▶ Directions
Scan the material below for "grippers", then return each line that contains it.

▶ Recorded data
■ ■ ■

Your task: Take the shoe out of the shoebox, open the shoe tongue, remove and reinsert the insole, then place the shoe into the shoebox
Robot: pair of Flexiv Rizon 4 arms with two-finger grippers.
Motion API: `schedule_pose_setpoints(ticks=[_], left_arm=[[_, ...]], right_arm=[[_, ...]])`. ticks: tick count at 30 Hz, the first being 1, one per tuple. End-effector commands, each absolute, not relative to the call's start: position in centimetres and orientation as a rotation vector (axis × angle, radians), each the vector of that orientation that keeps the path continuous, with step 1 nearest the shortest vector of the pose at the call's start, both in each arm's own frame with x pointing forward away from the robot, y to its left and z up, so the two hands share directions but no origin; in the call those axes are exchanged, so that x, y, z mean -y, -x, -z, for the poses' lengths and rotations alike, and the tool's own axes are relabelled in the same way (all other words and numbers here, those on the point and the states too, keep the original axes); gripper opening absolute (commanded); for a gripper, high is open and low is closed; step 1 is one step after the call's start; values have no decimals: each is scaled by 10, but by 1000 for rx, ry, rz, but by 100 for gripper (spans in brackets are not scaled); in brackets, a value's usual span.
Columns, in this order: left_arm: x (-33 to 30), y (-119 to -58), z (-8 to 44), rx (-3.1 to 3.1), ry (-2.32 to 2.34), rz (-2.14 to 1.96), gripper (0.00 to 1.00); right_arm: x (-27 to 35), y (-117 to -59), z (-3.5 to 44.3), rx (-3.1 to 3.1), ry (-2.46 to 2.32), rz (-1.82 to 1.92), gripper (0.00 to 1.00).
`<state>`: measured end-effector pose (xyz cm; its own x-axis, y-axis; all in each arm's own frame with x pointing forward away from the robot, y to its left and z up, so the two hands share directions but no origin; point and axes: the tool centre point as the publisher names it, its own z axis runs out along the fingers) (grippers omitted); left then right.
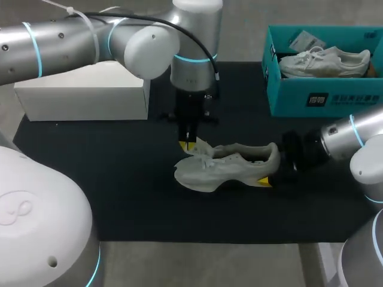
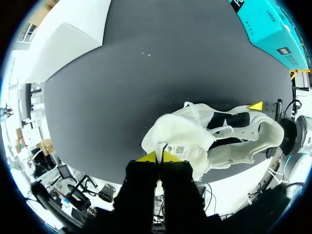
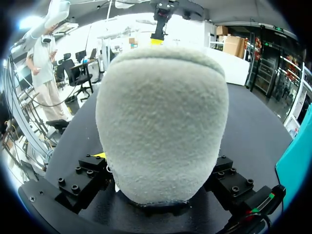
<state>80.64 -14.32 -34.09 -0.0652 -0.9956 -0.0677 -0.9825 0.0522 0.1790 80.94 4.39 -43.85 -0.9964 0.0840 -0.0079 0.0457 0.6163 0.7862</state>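
The grey shoe [image 1: 230, 164] sat mid-table on the black mat [image 1: 119, 179], apart from the teal shoebox [image 1: 323, 98] at the far right, which held a second shoe [image 1: 326, 61]. The left arm hung wrist-down over it, left gripper [image 1: 188, 145] pinched tight on the tongue [image 2: 178, 148]. The right arm lay low and level, right gripper [image 1: 274, 172] clamping the heel from both sides.

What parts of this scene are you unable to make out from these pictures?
- Insole: hidden inside the shoe; head and left wrist views show only a dark opening.
- Shoe's front: right wrist view, the heel blocks it.
- Shoebox: head view, cut off by the edge.
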Motion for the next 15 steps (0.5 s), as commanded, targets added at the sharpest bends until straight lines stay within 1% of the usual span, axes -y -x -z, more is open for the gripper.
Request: schedule_pose_setpoints(ticks=[1,5,6,7,8,9,10,15], left_arm=[[135,-808,361,2217,-2113,328,0],[131,-807,375,2220,-2116,393,0],[130,-806,377,2225,-2111,400,4],[130,-805,377,2238,-2096,408,18],[131,-804,378,2253,-2082,409,38],[131,-802,377,2267,-2067,409,82],[131,-801,377,2279,-2049,406,100],[133,-798,367,2348,-1969,378,100]], right_arm=[[-45,-808,443,-2786,-115,-1344,0],[-45,-808,443,-2786,-115,-1344,0],[-45,-808,443,-2786,-115,-1344,0],[-45,-808,443,-2786,-115,-1344,0],[-45,-808,443,-2786,-115,-1344,0],[-45,-808,443,-2786,-115,-1344,0],[-45,-808,443,-2786,-115,-1344,0],[-45,-808,443,-2786,-115,-1344,0]])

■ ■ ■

▶ Answer
Robot: pair of Flexiv Rizon 4 arms with two-finger grippers.
`<state>`: measured end-effector pose (xyz cm; its own x-axis, y-axis; all in each arm's own frame with x pointing forward away from the robot, y to its left and z up, so the two hands share directions but no origin; point and axes: the tool centre point as the publisher names it, its own z axis runs out along the fingers) (grippers omitted); left then right.

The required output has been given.